Input material:

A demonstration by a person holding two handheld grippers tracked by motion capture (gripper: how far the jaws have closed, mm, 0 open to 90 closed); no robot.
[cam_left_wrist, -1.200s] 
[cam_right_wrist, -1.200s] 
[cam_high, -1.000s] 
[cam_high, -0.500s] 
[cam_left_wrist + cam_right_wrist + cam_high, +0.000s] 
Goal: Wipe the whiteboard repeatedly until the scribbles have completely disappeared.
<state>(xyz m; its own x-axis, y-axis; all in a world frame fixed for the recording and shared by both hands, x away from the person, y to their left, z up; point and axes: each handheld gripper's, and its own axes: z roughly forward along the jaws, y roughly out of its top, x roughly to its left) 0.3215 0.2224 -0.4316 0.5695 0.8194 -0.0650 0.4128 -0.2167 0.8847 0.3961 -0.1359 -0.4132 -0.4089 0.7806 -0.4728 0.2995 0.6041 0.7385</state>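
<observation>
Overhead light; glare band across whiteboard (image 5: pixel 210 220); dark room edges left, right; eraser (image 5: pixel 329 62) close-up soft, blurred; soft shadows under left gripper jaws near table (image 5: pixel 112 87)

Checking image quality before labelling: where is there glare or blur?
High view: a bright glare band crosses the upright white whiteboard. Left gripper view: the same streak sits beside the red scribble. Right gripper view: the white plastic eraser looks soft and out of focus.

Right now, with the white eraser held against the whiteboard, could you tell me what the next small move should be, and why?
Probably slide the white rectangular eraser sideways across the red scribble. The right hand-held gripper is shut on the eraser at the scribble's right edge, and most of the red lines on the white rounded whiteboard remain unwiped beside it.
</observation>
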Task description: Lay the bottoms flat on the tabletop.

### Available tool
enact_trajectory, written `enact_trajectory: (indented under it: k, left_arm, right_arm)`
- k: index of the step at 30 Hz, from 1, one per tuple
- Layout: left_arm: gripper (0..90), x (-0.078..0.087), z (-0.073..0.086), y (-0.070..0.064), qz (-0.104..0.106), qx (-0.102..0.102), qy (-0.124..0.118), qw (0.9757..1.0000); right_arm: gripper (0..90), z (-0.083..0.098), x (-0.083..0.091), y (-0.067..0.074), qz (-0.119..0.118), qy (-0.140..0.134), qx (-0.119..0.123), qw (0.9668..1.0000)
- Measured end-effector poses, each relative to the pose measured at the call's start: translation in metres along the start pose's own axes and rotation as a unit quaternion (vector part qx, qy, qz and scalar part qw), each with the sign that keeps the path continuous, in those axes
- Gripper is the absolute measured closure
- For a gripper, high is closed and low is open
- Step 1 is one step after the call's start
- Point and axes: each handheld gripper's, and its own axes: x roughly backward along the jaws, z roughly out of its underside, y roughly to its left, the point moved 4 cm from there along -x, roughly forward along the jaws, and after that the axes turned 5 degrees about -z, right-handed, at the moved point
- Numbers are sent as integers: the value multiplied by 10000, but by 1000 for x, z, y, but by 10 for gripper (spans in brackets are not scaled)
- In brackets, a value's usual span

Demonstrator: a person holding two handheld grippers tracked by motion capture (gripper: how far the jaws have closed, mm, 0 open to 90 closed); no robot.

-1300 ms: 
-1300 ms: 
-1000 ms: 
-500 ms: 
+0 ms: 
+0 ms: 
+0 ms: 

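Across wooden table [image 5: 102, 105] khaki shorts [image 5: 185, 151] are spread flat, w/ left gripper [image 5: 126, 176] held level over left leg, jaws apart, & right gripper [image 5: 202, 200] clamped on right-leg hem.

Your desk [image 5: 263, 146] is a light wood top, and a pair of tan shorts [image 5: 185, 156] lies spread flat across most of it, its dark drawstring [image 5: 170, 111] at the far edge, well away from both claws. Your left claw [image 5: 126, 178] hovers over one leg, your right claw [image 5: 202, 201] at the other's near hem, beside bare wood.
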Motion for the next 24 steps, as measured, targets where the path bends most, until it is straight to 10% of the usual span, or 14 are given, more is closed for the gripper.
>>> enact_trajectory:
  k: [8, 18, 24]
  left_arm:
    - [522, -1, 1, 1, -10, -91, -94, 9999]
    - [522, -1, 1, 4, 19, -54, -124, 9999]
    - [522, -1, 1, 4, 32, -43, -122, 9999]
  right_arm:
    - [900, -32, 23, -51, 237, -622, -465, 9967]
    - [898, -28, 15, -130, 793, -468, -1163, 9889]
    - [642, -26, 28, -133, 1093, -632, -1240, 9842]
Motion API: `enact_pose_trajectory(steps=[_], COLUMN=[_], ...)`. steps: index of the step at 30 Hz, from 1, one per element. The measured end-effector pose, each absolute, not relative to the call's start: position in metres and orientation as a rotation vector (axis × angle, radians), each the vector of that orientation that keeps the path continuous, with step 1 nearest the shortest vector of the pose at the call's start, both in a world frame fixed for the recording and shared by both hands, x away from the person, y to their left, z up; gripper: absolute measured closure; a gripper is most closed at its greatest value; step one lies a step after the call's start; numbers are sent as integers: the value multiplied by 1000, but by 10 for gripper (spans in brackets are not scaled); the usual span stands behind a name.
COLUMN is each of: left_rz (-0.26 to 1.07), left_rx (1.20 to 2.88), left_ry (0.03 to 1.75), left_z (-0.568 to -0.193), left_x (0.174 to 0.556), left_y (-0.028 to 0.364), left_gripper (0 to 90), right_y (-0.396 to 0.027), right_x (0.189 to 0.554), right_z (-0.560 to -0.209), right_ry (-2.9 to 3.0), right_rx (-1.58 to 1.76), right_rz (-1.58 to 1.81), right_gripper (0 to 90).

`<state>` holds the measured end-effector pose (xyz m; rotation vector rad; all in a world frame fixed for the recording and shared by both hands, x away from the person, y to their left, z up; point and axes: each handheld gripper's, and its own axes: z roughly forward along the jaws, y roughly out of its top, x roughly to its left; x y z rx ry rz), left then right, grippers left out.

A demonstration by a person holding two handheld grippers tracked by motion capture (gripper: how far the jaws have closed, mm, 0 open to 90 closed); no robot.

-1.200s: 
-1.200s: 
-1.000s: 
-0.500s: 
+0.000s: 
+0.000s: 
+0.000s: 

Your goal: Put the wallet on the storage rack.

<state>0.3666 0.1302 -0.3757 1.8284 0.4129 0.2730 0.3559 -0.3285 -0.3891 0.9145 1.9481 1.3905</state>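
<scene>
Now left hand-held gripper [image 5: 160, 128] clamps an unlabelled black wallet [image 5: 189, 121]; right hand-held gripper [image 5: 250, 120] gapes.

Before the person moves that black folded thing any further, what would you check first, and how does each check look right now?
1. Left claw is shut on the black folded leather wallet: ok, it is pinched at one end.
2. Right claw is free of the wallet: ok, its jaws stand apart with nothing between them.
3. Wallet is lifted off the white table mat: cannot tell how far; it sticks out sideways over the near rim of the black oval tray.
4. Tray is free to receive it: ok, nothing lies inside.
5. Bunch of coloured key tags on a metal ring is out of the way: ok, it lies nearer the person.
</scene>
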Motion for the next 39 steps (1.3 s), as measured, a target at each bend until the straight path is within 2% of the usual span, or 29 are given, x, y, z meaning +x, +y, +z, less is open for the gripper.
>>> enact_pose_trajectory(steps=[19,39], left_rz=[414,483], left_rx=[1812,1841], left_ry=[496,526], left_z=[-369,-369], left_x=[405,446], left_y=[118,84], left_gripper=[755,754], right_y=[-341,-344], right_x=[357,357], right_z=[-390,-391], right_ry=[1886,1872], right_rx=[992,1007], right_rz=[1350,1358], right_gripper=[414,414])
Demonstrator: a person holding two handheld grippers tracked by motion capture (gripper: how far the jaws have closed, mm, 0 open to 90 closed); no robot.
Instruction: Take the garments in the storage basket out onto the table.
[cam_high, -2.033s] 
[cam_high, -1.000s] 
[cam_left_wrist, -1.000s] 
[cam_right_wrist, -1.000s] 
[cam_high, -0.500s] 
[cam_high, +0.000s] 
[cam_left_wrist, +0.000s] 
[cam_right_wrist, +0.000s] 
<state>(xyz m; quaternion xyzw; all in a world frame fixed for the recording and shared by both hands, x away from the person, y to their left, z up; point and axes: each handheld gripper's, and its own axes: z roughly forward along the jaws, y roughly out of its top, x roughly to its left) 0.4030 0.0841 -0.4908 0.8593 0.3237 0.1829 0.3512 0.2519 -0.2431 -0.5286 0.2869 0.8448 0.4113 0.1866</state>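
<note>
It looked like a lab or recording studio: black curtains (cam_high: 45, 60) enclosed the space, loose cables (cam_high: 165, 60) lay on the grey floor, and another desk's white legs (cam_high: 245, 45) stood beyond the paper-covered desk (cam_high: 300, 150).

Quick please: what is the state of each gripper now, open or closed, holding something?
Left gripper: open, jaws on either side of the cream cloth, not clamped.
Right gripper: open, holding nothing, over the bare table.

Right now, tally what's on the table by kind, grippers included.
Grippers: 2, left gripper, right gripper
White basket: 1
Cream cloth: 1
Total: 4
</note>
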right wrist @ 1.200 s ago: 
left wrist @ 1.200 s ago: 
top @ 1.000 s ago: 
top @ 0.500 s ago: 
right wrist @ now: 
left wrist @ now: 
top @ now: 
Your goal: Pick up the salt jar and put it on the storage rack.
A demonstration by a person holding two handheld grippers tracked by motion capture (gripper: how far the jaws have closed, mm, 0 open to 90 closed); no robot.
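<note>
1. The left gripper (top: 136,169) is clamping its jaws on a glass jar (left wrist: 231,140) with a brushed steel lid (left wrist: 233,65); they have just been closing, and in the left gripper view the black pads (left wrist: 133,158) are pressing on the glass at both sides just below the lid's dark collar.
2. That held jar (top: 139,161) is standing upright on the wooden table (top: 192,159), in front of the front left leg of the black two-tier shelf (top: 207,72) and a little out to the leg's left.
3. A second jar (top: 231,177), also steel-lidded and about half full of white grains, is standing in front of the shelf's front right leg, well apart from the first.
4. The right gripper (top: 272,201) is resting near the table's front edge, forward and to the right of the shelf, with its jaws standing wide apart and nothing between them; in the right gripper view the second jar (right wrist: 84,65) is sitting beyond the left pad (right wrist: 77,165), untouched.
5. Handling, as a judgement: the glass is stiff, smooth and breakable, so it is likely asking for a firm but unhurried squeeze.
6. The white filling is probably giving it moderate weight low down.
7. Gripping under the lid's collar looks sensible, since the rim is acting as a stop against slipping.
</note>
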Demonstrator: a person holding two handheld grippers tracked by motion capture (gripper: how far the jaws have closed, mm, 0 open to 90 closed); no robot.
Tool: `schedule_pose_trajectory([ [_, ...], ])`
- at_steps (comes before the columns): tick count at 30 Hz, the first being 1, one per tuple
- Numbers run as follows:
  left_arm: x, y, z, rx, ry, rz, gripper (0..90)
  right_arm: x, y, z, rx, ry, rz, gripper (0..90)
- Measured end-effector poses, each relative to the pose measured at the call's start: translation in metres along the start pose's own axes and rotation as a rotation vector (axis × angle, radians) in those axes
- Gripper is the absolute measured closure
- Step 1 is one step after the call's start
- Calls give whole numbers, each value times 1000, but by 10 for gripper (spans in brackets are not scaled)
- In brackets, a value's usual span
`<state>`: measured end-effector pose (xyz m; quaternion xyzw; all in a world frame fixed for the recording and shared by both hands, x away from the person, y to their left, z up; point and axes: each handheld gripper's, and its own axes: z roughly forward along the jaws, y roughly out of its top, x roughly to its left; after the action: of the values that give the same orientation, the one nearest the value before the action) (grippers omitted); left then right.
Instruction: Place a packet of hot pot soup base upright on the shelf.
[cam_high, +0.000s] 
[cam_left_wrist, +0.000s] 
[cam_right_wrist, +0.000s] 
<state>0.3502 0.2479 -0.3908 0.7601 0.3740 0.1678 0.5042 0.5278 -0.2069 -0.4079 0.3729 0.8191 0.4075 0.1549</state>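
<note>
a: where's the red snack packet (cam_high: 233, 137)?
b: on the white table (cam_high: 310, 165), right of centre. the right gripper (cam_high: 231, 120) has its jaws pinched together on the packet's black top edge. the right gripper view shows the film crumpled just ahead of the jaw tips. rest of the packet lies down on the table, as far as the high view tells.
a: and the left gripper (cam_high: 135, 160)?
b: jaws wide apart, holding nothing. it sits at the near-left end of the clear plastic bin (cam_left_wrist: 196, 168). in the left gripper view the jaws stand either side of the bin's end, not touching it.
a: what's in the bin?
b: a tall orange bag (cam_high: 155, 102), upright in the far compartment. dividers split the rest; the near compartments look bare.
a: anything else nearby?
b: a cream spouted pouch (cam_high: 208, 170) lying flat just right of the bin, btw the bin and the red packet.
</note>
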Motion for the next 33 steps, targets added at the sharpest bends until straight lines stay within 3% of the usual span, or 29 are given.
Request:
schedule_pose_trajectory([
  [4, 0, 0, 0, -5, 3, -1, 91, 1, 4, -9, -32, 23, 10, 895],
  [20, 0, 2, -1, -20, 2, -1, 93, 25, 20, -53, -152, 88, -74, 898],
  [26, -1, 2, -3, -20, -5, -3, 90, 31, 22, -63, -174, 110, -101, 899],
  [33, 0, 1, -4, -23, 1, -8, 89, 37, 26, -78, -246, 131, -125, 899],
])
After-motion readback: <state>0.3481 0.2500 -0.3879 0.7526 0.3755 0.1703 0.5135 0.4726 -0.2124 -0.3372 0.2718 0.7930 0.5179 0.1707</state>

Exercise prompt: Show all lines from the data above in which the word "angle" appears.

Exercise result:
Motion API: `enact_pose_trajectory(steps=[_], COLUMN=[_], ...)`. steps: index of the step at 30 Hz, from 1, one per element. The measured end-effector pose, each absolute, not relative to the call's start: position in metres and orientation as a rotation vector (axis × angle, radians), each the vector of that orientation that keeps the path continuous, with step 1 nearest the shortest vector of the pose at the call's start, both in a world frame fixed for the recording and shared by both hands, x away from the person, y to their left, z up; gripper: absolute measured closure; a gripper is most closed at its greatest value; step one lies a step after the call's start; numbers are sent as integers: the value multiplied by 1000, but by 10 for gripper (spans in brackets are not scaled); the usual span stands behind a name.
- Measured end-effector poses, each relative to the pose measured at the call's start: translation in metres along the start pose's own axes and rotation as a rotation vector (axis × angle, radians) in those axes

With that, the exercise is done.